**The problem**
Check each line of the material for the string "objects", and copy the lines that have it.
(Data extract begins)
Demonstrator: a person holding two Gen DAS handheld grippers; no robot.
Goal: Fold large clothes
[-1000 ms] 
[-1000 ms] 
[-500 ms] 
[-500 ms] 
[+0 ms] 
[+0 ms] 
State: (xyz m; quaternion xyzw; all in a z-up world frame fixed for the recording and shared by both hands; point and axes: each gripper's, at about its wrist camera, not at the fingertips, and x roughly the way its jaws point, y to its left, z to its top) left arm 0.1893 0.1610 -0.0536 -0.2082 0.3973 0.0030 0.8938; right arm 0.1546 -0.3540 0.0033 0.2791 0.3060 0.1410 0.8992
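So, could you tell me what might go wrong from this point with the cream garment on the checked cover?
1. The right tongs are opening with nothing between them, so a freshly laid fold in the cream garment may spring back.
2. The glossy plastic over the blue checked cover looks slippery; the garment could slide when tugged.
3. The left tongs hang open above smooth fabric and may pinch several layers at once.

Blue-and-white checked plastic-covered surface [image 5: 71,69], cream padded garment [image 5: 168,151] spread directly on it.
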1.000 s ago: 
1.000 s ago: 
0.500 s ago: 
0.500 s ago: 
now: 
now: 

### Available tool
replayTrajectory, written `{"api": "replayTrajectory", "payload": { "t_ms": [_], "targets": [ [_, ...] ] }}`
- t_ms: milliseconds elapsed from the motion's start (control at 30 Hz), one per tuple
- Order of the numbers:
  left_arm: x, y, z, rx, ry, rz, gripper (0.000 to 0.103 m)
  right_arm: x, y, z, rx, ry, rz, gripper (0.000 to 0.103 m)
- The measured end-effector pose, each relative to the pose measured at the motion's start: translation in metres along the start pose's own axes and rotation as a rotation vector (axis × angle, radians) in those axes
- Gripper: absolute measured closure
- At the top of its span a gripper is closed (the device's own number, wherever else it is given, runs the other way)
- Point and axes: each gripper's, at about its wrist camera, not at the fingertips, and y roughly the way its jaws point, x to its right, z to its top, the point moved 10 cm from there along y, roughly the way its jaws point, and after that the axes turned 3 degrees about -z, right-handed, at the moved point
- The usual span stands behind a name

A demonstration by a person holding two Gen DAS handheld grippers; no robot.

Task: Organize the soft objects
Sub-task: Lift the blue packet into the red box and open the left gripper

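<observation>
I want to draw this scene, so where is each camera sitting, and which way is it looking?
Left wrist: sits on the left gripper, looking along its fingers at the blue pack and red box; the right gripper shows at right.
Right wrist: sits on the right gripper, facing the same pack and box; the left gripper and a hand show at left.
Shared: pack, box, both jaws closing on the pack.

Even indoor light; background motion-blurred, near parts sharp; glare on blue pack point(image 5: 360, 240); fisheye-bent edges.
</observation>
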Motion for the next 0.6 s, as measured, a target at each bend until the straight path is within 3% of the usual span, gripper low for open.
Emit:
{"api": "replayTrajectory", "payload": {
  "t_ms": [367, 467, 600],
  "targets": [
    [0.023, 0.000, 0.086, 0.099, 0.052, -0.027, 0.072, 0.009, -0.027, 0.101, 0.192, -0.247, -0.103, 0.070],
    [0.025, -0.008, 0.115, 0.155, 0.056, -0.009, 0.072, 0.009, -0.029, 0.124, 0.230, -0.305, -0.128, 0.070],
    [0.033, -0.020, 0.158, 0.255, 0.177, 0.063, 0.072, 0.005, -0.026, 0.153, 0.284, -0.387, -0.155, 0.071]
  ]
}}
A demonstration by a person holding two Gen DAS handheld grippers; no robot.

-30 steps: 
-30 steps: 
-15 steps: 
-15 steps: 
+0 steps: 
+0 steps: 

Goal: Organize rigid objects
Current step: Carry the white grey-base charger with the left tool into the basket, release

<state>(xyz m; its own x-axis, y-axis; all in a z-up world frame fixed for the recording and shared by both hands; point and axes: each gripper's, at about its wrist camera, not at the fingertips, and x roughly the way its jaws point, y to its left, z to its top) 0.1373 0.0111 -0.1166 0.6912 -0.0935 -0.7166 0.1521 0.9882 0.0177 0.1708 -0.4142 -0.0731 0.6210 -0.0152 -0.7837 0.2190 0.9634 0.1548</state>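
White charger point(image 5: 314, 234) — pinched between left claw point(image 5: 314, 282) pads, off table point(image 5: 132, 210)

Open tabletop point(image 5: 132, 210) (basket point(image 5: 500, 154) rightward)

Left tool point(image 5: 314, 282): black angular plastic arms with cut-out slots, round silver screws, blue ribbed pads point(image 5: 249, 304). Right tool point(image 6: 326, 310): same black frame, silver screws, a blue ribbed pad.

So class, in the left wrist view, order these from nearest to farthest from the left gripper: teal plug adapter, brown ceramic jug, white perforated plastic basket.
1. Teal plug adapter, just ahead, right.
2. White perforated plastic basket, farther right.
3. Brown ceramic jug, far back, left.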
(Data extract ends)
**Answer space**
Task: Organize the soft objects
Goal: Organize rigid objects

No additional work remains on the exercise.